All lines from the start of the listing below through the line containing "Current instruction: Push" are to be written out again exactly, and no others.
*** Opening GIVEN DATA ***
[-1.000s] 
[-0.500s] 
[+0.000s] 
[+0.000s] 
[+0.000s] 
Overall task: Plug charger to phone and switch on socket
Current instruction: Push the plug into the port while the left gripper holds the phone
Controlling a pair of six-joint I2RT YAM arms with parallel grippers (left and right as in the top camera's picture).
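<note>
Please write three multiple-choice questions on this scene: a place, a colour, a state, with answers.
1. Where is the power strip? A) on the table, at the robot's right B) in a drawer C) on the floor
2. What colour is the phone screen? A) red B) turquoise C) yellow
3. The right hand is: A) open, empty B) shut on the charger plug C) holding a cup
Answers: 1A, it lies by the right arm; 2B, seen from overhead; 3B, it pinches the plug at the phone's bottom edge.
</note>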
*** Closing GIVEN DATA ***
_TASK ANSWER_
[-1.000s] 
[-0.500s] 
[+0.000s] 
[+0.000s] 
[+0.000s] 
Overall task: Plug charger to phone and switch on socket
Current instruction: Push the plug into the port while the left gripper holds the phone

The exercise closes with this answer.